Monday, January 23, 2023

What is the Purpose of School?

    When the United States became a country unto itself school was something that was usually taught by the local pastor or preacher. It mixed religion with learning reading, writing, and arithmetic. Schools were what set apart the wealthy upper class and the poor working class. Girls were taught to be perfect wives that raised the children and supported their husbands. Meanwhile, the boys were taught and prepared for college. 


    It wasn’t until the 1840s that Thomas Jefferson and Horace Mann decided that schools needed to be separate from religion. They wanted to make an education system that was free and open to all genders and classes. This was to “create better citizens and a culturally uniform American society” (Whitmer).

 


    Looking at schools today they are far different than what our founding fathers originally thought and planned out for society. Schools have now become a place that not only teaches students their reading, writing, and arithmetic but also gives the social and emotional learning that they are not getting elsewhere. Public schools are a place where children are taught to make friends and socialize. 
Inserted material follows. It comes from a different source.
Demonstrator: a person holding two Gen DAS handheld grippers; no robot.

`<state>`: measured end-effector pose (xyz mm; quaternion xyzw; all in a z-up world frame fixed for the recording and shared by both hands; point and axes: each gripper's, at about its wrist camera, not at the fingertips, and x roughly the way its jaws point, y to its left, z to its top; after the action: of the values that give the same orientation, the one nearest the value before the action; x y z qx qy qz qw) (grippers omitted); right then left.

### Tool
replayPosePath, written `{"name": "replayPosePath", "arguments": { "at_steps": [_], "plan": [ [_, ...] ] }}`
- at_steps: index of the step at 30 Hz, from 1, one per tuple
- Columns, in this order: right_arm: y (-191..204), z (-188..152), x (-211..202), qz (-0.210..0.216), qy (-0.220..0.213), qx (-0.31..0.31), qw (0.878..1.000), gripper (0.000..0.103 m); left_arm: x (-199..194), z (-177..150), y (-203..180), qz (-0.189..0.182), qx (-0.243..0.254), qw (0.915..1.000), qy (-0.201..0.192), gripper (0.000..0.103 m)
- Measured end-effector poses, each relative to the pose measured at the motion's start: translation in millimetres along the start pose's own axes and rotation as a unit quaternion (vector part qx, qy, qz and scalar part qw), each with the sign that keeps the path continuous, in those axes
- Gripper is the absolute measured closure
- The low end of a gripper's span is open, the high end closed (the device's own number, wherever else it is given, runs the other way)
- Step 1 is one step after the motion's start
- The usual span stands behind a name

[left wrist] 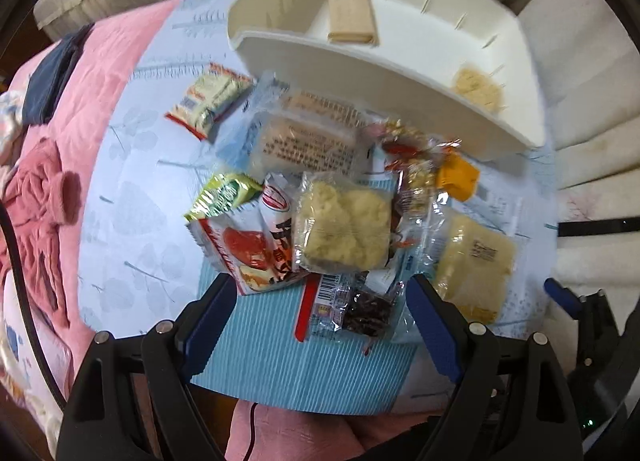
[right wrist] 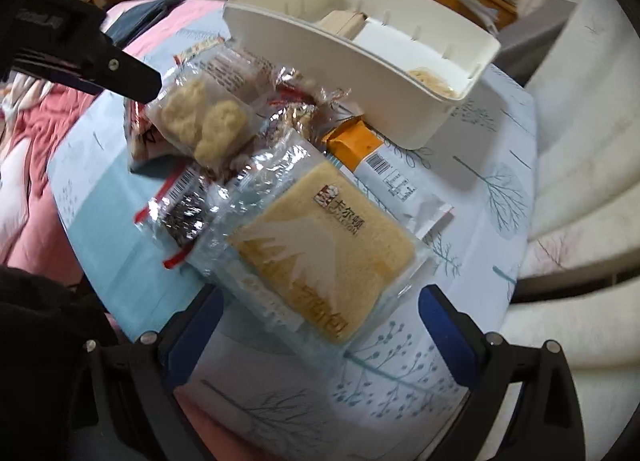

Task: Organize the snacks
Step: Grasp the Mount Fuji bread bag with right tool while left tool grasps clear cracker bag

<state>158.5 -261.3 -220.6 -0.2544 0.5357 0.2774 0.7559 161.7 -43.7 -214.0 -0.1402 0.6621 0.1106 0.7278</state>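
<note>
- Hovering over the heap of wrapped snacks, the left gripper (left wrist: 320, 321) has its jaws spread and empty; a clear packet of dark dried fruit (left wrist: 366, 311) lies between the fingers, untouched as far as I can tell, probably the next pick.
- Over the bread packet (right wrist: 320, 249) the right gripper (right wrist: 320, 325) likewise stands released, nothing pinched; the packet's near corner sits just between the blue pads, so this hand seems lined up for it.
- At twelve o'clock of the pile rests the white bin (left wrist: 384, 65), touching the heap's far edge. It already holds a tan wafer pack (left wrist: 350, 17) and a crumbly yellow cake (left wrist: 478, 89), so sorting looks begun but far from done.
- At the pile's centre lies a pale cookie pack (left wrist: 344, 225), on top of others.
- Buried packs beneath it are half hidden; an orange packet (right wrist: 352, 141) shows only a corner.
- Both views are blurred, so most print is unreadable.
- At ten o'clock in the right view the other gripper's dark finger tip covers part of the pile.
</note>
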Motion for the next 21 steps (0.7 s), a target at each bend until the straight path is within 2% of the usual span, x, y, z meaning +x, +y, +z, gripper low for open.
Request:
{"name": "replayPosePath", "arguments": {
  "at_steps": [6,10,16,18,21],
  "plan": [
    [-15,4,23,0.014,0.017,-0.05,0.998,0.004,32,9,-16,0.031,-0.012,0.9987,0.038,0.017],
    [-17,6,38,0.037,0.034,-0.084,0.995,0.004,53,18,-27,0.067,-0.013,0.9958,0.062,0.017],
    [-9,12,56,0.053,0.044,-0.141,0.988,0.004,69,34,-35,0.099,-0.017,0.9925,0.069,0.017],
    [-7,14,60,0.052,0.044,-0.153,0.986,0.001,74,37,-36,0.106,-0.021,0.9914,0.075,0.017],
    [-8,18,65,0.059,0.041,-0.162,0.984,0.0,80,40,-39,0.127,-0.016,0.9886,0.078,0.017]
  ]
}}
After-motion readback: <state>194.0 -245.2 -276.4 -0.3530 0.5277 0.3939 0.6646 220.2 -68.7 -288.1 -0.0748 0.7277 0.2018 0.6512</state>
    With the Covid pandemic of 2020 when schools were forced to shut down it became glaringly obvious that schools, in fact, do so much more than just teach students the basics. Schools have found ways to feed students and even those too young to enter the school system. Many schools provided breakfast and lunches to the students for the remainder of the 2020 school year, and the following summer, which carried over into the 2020-2021 school year. Schools had to provide internet services to the students that remotely learned during that time through hotspots. Stephen Sawchuk made the greatest statement about students in schools in his article “What is the Purpose of School?” when he said, “students will face difficulty learning if they are not fed, clothed, and nurtured” (Sawchuk). Thus schools became food pantries, found ways through programs such as Communities in Schools that would be able to provide necessary clothing to the students, and teachers became like second parents giving love and a feeling of safety to their students.


    Schools have taken on so many different aspects of the education system for children in the United States. Things can always change for the better, but it will take time. Prince EA, a civil rights activist from St. Louis, MO really put it into perspective when he said, “Children are twenty percent of our population, but they are one hundred percent our future” (EA). Knowing that statistics alone should make Americans wonder about what they want the future of America to be. Change starts with the children and they need to be taught in a way that will allow for this change to take place.






Works Cited:

EA, Prince. “I Sued the School System (2023).” YouTube, YouTube, 26 Sept. 2016, https://www.youtube.com/watch?v=dqTTojTija8&embeds_euri=https%3A%2F%2Fcanvas.txstate.edu%2Fcourses%2F2046940%2Fpages%2Ftask-1-m2-video-break%3Fmodule_item_id%3D94857595&feature=emb_imp_woyt. 

Sawchuk, Stephen. “What Is the Purpose of School?” What Is the Purpose of School?, Education Week, 23 Sept. 2021, https://www.edweek.org/policy-politics/what-is-the-purpose-of-school/2021/09. 

Whitmer, Phil. “What Were the Original Goals and Purpose of the American Education System?” What Were the Original Goals and Purpose of the American Education System?, 30 June 2020, https://classroom.synonym.com/were-purpose-american-education-system-8052005.html.

Tuesday, January 17, 2023

The Dream of Teaching

    I have always dreamed of being a teacher. I pretended I was a teacher for my little sister and all of my dolls growing up. I didn’t grow up with very much money in my family so we never traveled anywhere. My mom would always tell us, kids, “The only way you will travel the world is through a book.” So we read all of the time. In 6th grade, I had been an aide for the Librarian and would spend my recesses in the library re-shelving books. By the time I graduated from high school, I had been enrolled at ten different schools from kindergarten to my senior year. When I was able to find a position within a school I was able to show the students that no matter what hardships we face in life we could always find a way to learn and grow from them. The best part about being a teacher is that students will remember you for life.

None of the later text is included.